Michael Mann, a professor at the University of Pennsylvania who achieved a degree of fame in the late 1990s for his “hockey stick” graph predicting a sharp rise in global temperatures, had sued writers Rand Simberg and Mark Steyn, as well as their respective publishers, the Competitive Enterprise Institute think-tank and conservative magazine National Review.

After a judge dismissed the claims against the publishers, a jury in Washington, DC, found Simberg individually liable for $1,000 in damages, and Steyn for $1,000,000. 

Mann said in a statement that he hoped the verdict would send a message “that falsely attacking climate scientists is not protected speech”.

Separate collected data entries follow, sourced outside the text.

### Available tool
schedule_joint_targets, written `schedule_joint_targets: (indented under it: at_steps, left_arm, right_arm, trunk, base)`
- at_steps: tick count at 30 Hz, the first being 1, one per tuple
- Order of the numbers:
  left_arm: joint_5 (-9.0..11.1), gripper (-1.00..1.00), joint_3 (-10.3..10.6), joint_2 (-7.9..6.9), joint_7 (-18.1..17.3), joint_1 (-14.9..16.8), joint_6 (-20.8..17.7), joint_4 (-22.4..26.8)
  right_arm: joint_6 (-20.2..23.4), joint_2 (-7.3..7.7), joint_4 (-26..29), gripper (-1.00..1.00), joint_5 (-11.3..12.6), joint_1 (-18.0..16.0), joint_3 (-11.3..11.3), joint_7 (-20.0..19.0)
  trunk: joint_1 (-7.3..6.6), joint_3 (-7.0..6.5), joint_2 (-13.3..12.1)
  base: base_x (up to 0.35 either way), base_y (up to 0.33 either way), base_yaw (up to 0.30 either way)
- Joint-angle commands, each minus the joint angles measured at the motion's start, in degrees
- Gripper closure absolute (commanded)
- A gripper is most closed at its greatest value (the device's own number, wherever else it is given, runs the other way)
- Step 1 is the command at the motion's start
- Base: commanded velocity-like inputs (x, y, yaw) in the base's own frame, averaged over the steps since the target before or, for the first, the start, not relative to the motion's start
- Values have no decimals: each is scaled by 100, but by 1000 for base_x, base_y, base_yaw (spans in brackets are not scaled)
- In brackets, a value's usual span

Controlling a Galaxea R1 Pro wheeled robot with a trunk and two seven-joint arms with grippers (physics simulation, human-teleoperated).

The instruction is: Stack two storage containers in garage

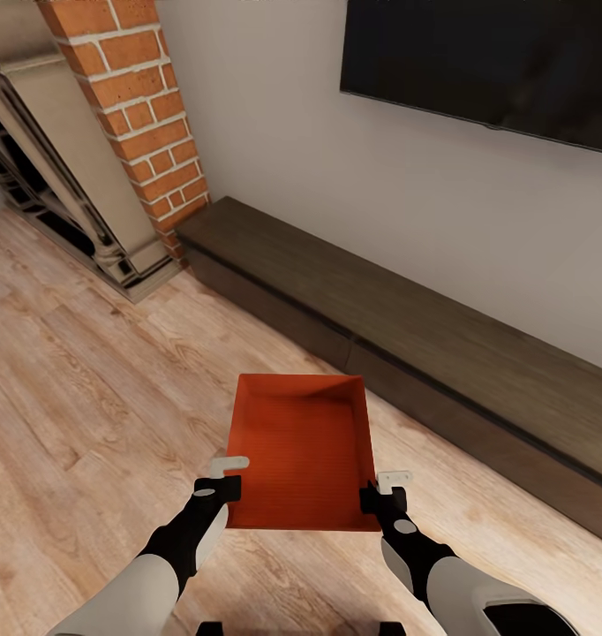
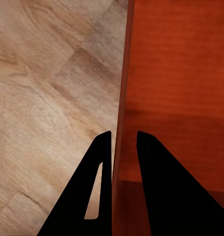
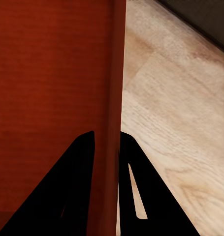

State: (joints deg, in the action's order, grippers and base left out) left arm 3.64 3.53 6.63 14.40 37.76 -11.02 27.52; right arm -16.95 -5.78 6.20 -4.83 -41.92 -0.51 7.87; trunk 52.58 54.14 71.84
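Above the light wood floor [image 1: 89, 397] of the living room, head view: one storage container [image 1: 303, 450], orange-red, held level between both arms, near the long dark cabinet [image 1: 442, 336].

Left wrist view: left gripper [image 2: 124, 147] pinching the container's thin side wall [image 2: 121, 88].

Right wrist view: right gripper [image 3: 108, 145] pinching the opposite wall [image 3: 115, 73].

Handling judgement: keep both pinches matched and the bin level while driving to the garage.
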Motion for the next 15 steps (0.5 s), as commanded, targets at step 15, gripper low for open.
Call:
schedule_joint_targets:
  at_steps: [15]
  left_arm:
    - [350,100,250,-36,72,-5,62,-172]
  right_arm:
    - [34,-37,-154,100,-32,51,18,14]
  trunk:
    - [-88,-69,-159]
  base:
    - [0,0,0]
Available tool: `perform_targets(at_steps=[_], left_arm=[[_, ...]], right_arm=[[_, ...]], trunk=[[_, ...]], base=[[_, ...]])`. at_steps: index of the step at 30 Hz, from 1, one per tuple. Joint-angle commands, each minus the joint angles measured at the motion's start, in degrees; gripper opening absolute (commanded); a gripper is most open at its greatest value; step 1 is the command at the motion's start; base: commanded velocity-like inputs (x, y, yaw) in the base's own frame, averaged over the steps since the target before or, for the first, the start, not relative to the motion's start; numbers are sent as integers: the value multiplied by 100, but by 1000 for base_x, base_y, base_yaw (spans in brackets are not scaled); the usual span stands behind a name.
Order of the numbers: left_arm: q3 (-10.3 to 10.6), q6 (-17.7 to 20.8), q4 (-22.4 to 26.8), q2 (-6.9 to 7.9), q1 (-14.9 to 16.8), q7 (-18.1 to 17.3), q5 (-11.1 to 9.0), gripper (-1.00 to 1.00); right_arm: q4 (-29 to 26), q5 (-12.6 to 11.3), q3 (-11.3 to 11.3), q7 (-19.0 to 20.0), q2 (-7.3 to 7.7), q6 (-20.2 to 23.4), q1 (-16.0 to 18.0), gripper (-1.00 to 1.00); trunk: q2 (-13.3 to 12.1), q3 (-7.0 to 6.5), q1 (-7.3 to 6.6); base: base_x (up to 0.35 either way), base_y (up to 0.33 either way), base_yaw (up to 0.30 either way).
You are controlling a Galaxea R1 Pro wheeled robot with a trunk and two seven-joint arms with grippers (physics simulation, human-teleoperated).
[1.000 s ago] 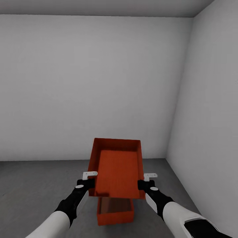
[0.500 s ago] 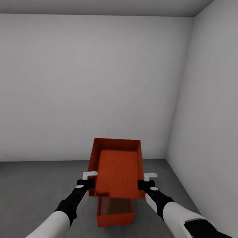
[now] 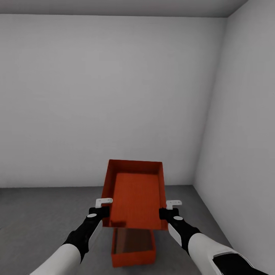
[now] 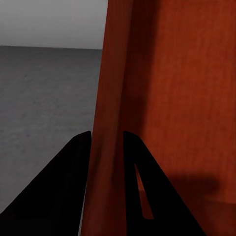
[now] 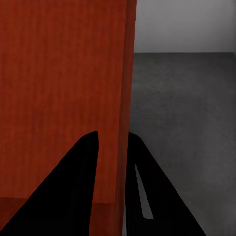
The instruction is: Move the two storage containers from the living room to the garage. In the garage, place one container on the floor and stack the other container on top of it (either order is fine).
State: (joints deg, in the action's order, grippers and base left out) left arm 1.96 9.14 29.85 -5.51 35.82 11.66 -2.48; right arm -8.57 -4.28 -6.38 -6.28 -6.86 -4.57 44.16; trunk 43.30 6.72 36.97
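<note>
I hold the upper bin (image 3: 136,194) in the air — left pincer (image 3: 102,208) and right pincer (image 3: 168,211) each clamped on a side wall — above the lower bin (image 3: 133,250) on the floor (image 3: 34,214).

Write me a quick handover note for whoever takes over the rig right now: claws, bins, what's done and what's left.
Left claw: shut on the held container's left wall.
Right claw: shut on its right wall.
Held container: in the air between both claws, over the other one.
Second container: on the grey garage floor, directly below, near the corner.
Done: both bins are in the garage, one placed.
Left: lower the held bin onto the floor one, open both claws, back away.
</note>
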Motion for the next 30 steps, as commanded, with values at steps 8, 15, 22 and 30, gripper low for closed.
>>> perform_targets(at_steps=[8,15,22,30], left_arm=[[-82,44,3,-3,4,302,-393,-100],[-82,44,3,-3,4,302,-394,-100],[-82,44,3,-3,4,302,-393,-100],[-82,44,6,-3,4,302,-393,-100]], right_arm=[[-21,15,189,-444,0,-226,5,-100],[-21,7,189,-435,0,-226,5,-100],[-21,9,189,-443,0,-226,5,-100],[-21,6,189,-452,0,-229,5,-100]], trunk=[[8,9,2],[8,36,2],[8,100,2],[8,173,2]], base=[[10,0,195],[0,0,25],[0,0,0],[0,0,0]])
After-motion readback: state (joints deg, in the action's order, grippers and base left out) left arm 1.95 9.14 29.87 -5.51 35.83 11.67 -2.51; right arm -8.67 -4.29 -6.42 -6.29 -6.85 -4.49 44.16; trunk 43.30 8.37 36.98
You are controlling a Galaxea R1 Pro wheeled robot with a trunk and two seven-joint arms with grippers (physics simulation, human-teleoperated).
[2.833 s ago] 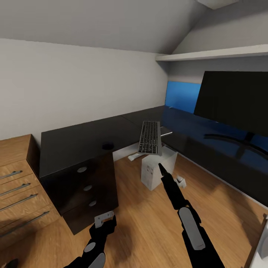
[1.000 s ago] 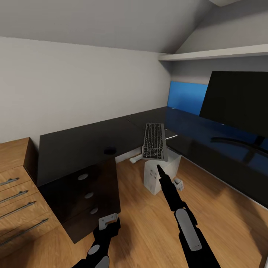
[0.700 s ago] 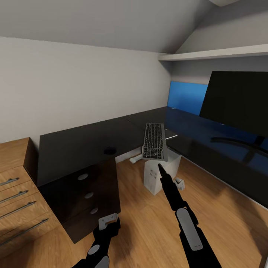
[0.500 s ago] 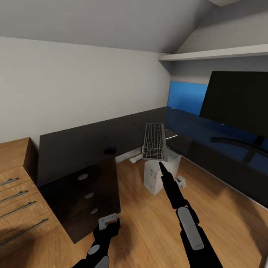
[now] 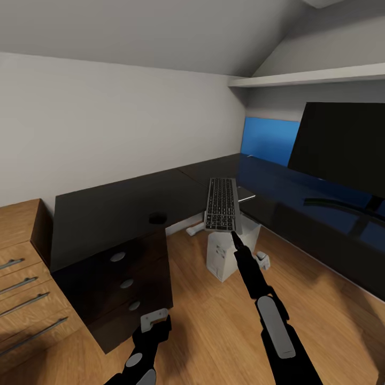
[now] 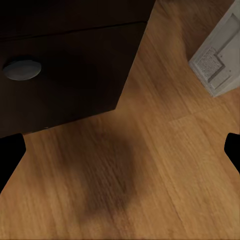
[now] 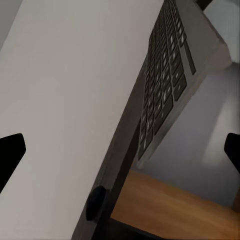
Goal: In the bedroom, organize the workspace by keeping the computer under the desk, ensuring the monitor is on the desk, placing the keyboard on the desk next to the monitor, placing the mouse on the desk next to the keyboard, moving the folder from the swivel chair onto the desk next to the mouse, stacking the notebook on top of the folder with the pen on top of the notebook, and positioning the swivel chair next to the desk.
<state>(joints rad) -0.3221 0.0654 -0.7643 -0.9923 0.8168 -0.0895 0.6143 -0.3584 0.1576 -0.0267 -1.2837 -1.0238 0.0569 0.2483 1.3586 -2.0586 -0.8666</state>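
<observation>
The left gripper hangs low over the wood floor in front of the black drawers, fingers spread apart and empty. Right of it, the right gripper pinches the near end of the keyboard, holding it above the grey computer, beside the desk. The monitor stands on the desk farthest right.

The glossy black desk carries the monitor and a small black mouse.
</observation>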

Simberg said he was pleased that the jury found in his favour “on half of the statements at issue in this case, including finding my statement that Dr Mann engaged in data manipulation was not defamation”.

Lawyers representing Steyn in the matter did not immediately respond to requests for comment.

The attacks on Mann featured in the lawsuit came after a 2009 hack in which thousands of emails were stolen from the Climate Research Unit at the University of East Anglia and posted online. Some of the exchanges — including casual emails between Mann and his colleagues — were seized upon by climate deniers who claimed they proved the data behind global warming prognostications was haphazard and even fabricated.

In July 2012, conservative blogger Simberg published a post called “The Other Scandal in Unhappy Valley”, in which he said the emails meant that Mann “could be said to be the Jerry Sandusky of climate science”, referring to the football coach at Pennsylvania State University — the same school Mann worked at — who had been found guilty of sexually assaulting 10 boys under his care.

Mann “has molested and tortured data in the service of politicised science”, Simberg added, although the line was later removed by editors.

Two days later, Steyn, a right-wing radio and TV personality, quoted the line in a follow-up piece published by National Review, adding that while he was “not sure he would have extended the metaphor all the way into the locker room showers with quite the zeal Mr Simberg does . . . he has a point”.

When Mann threatened to sue National Review, the publication’s editor, Rich Lowry, penned a public response in which he said he looked forward to “teaching him a thing or two about the law”.